Check the fuel pressure to make sure it isn't running lean (possibly the
reason it's backfiring through the intake).  This could also cause bucking
or surging.  It sounds like there may be a problem in the idle circuit of
your fuel system, or there your carbs may not be accelerating at the same
rate. (you do have carbs right? if not maybe one of the other FI specialists
in the group can help).

> Fiddling with idle, mixture, advance, retard produces no desireable
> Valves, gap, dwell all within spec.  Plugs firing correctly.
> Compression on #2,3,4 all bteween 100-105. #1 down around 90lb....
> #1 plug is a little dark, but NOT completely fouled.  No blue smoke, so
> pretty much eliminates pistons, rings, cylinder walls - right?

Your compression isn't too far off (10# is acceptable) in number 1, but to
be sure have you run a wet compression test as well?  To determine if the
problem is in the cylinders or in the heads, squirt some oil down the
cylinders and re-record the results.  Remember to make sure all the plugs
are out in all four cylinders before running the compression test, and turn
the engine over at least 3 or 4 revolutions per cylinder - otherwise your
readings may be inaccurate.
If a wet test doesn't make a substantial difference in the compression,
there could be a head problem, but don't just assume so.
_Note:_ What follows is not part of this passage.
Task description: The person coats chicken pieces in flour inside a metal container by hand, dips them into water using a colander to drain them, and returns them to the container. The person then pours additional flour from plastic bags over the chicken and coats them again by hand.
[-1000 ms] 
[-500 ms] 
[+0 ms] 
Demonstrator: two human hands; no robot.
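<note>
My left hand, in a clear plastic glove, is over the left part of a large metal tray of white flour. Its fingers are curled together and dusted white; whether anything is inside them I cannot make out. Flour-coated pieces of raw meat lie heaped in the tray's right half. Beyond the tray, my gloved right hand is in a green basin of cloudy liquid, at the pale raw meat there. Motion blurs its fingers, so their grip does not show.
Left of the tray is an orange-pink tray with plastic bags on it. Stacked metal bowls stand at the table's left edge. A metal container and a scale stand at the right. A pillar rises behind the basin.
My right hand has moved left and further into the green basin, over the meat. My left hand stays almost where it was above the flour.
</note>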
> Fire - yes, actual bursts of flame - occasionally issuing from both
> pipe and carburetor.  Which means it ain't just one stuck lifter,
> lobe, or mangled  pushrod, right?

If you can isolate one problem at a time, you may find several smaller
problems causing multiple symptoms.  Usually you won't get misfiring through
both the intake and the exhuast unless multiple problems are present.
Perform a power-balance test to see if #1 makes any noticeable change in the
RPMs. :

Power-Balance Test
This test provides a good indication of how much each cylinder contributes
to the overall power output of the engine. In addition, it also isolates
which cylinders contribute little to manifold vacuum.

You can perform a power-balance test at home on any air-cooled engine except
those with electronic ignition.

To perform a power-balance test,

  a.. Remove all the spark plug leads from the spark plugs.
  b.. Set the leads lightly back on the tops of the spark plugs.
  c.. This will enable the lifting of each lead off its plug without using
too much force.
  d.. The procedure is to pull the lead away from the plug and ground the
lead against the cylinder head. This will prevent that plug from firing -
this is called open-firing.
  e.. The engine will now be running on only three cylinders.
  f.. By comparing how the rpm drops for each cylinder as it is disabled
  g.. If a cylinder is faulty, then as it is disabled it will have little if
no effect on the engines rpm, as it will not be contributing fully to the
overall engine power.
  h.. If there is a suspected burned valve or other major problem, a quick,
ear-calibrated power- balance test will indicate which cylinder it is.
  i.. Because VWs have only four cylinders, a faulty one will show up
relatively quickly.
However, if you are looking for a more subtle problem, use a Tach Dwell
Meter or Tachometer to measure the exact rpm drop for each cylinder.

> So, what are my best & worst-case scenarios here? What have I overlooked?
> What else to check before I assume a cracked head, pull it and get new?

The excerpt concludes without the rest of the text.